Ao se cruzarem, de quando em quando um “olá, como está?”, um breve toque de antenas, um apressado “tem coisa boa à frente”. Prosseguiram incansáveis até o amanhecer quando uma repentina claridade fria precedeu o alerta: ─ Recuem, recuem! Fomos descobertas! Lá vem spray!
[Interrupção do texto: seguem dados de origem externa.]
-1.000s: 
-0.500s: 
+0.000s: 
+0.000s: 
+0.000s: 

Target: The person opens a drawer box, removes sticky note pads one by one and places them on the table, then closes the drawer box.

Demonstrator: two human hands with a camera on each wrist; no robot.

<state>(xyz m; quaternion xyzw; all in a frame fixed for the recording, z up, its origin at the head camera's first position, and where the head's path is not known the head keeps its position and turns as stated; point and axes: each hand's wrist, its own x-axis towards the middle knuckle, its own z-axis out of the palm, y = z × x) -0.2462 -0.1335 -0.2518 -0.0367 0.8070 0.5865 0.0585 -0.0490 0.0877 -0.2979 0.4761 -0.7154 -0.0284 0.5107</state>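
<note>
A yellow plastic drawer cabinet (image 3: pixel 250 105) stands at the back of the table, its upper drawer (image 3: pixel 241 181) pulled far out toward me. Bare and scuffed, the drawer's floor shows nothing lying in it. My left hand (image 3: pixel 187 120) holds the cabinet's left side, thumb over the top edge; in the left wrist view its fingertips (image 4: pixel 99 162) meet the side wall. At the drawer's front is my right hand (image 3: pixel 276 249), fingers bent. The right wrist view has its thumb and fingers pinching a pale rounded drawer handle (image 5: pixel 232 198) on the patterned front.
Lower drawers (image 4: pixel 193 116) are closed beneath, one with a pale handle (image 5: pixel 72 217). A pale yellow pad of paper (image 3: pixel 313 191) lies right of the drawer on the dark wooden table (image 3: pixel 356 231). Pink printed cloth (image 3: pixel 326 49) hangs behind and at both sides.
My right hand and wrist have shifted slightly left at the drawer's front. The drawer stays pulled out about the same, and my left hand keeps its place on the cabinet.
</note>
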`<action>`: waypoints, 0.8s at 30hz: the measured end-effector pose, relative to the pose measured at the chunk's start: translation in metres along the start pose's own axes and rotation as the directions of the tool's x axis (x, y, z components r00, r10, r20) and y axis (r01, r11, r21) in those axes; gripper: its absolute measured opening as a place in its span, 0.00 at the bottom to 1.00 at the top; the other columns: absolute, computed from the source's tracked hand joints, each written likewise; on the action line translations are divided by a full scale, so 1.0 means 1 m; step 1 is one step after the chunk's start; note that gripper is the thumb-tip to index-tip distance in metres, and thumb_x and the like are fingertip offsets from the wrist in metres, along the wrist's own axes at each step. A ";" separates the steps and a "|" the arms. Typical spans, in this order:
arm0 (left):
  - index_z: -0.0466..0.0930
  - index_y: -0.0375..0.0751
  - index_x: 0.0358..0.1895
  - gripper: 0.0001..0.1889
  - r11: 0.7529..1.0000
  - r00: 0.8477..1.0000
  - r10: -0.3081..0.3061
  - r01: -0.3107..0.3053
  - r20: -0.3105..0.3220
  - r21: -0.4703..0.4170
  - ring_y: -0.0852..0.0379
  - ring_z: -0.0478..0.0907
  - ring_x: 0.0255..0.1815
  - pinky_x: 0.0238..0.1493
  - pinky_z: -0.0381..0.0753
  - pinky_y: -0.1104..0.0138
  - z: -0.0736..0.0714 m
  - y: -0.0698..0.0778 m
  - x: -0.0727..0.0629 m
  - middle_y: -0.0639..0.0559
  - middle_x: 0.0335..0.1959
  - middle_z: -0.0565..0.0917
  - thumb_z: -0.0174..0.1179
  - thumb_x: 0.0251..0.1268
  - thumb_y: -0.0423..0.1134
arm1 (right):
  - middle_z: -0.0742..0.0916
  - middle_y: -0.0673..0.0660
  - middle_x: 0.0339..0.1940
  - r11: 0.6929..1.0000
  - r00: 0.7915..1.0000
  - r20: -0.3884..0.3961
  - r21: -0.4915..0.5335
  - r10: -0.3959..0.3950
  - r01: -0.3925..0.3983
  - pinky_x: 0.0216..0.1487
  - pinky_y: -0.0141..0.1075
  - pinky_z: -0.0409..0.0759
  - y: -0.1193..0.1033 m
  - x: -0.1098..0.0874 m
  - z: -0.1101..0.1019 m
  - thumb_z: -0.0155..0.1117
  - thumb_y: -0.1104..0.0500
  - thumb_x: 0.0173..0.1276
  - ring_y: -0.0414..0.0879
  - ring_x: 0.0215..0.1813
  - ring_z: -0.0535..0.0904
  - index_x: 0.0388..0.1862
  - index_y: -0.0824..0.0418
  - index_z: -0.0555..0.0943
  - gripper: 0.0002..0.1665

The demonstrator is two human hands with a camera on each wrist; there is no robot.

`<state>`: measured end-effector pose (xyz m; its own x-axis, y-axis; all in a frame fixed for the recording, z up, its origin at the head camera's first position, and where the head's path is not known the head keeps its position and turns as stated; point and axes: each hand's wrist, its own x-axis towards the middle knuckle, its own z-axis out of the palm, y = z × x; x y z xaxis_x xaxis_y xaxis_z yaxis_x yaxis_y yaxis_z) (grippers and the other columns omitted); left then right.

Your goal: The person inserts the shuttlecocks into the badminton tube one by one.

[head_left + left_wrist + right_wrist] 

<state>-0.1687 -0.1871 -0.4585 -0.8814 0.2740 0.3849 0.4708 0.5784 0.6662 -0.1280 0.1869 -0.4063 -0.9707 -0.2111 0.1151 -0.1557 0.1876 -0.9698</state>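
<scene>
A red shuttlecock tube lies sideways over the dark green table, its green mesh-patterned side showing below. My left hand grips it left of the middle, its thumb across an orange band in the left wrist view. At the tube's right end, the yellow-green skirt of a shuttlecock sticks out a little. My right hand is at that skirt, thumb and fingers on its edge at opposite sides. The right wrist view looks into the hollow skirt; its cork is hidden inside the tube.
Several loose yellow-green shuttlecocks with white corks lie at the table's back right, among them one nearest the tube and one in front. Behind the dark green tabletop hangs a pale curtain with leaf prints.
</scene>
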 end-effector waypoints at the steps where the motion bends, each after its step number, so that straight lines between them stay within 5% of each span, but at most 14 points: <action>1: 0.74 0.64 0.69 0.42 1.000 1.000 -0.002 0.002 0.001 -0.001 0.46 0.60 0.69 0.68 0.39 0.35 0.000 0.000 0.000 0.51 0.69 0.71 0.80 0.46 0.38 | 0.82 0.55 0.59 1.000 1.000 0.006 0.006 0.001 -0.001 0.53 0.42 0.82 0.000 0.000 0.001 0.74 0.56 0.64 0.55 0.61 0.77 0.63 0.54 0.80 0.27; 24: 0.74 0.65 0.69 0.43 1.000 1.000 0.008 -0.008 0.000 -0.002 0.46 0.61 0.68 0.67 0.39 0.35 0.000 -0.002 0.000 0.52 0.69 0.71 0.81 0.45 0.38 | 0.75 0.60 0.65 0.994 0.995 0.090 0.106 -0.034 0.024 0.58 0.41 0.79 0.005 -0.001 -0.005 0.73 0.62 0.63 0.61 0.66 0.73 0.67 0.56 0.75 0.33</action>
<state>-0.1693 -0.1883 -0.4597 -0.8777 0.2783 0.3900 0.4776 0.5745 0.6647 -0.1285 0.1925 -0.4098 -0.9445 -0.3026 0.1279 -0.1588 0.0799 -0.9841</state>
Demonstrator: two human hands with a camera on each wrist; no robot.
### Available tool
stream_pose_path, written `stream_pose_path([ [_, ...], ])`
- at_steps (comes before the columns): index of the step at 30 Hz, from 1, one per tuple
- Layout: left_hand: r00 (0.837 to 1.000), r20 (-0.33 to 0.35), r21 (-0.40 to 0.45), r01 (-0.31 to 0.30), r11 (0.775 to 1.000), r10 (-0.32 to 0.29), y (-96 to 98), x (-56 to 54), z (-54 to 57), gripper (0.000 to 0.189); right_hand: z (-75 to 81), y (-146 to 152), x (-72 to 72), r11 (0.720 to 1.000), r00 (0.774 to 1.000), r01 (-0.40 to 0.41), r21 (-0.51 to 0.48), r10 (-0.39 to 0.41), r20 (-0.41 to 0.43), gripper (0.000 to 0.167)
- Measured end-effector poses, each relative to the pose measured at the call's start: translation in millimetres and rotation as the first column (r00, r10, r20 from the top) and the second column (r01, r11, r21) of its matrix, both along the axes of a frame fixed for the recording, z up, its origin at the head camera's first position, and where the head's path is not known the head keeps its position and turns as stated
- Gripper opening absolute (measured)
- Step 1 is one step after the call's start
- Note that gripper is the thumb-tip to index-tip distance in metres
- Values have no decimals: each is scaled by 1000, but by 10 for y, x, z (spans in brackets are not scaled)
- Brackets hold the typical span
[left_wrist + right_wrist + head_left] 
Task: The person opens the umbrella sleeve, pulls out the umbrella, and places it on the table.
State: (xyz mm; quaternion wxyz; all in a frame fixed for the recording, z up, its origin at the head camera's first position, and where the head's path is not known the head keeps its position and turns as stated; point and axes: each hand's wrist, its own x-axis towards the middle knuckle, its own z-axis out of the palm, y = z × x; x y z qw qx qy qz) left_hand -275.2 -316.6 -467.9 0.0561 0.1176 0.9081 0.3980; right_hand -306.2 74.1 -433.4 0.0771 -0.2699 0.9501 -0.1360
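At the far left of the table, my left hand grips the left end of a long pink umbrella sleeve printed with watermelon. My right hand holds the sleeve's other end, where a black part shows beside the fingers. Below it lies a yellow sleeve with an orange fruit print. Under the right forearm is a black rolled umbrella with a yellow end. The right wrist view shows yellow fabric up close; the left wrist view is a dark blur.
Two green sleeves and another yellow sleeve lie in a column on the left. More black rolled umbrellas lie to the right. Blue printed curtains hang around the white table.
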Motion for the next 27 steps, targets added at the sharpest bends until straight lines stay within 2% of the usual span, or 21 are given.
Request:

─ De pimenta? ─ perguntou uma mais novinha, piscando os olhinhos de prazer. ─ Não, sua anta! Digo “ant”. Spray paralisante! Espalhem-se! O dispersar era instintivo e foi um corre-corre para todos os lados. No prato, o naco de bacon mais parecia um brigadeiro sendo abandonado pelo granulado. Dona Zezinha empunhando o tubo de inseticida mirava as danadas. Bióloga aposentada nunca escondera sua predileção pela flora em detrimento da fauna. Odiava insetos. Carola desde a infância, sabia de cor os dez mandamentos e foi exatamente por causa do quinto − Não Matarás! − que se danou. Prestes a pressionar o gatilho sentiu uma forte dor, primeiro na consciência depois no peito. Dona Zezinha ficou ali paralisada, o tubo na mão, a mão no peito, os olhos fixos nos pequeninos seres de Deus. Foi encontrada dias depois, gelada no chão liso, ao lado do grande balcão negro como as formigas que enchiam sua boca.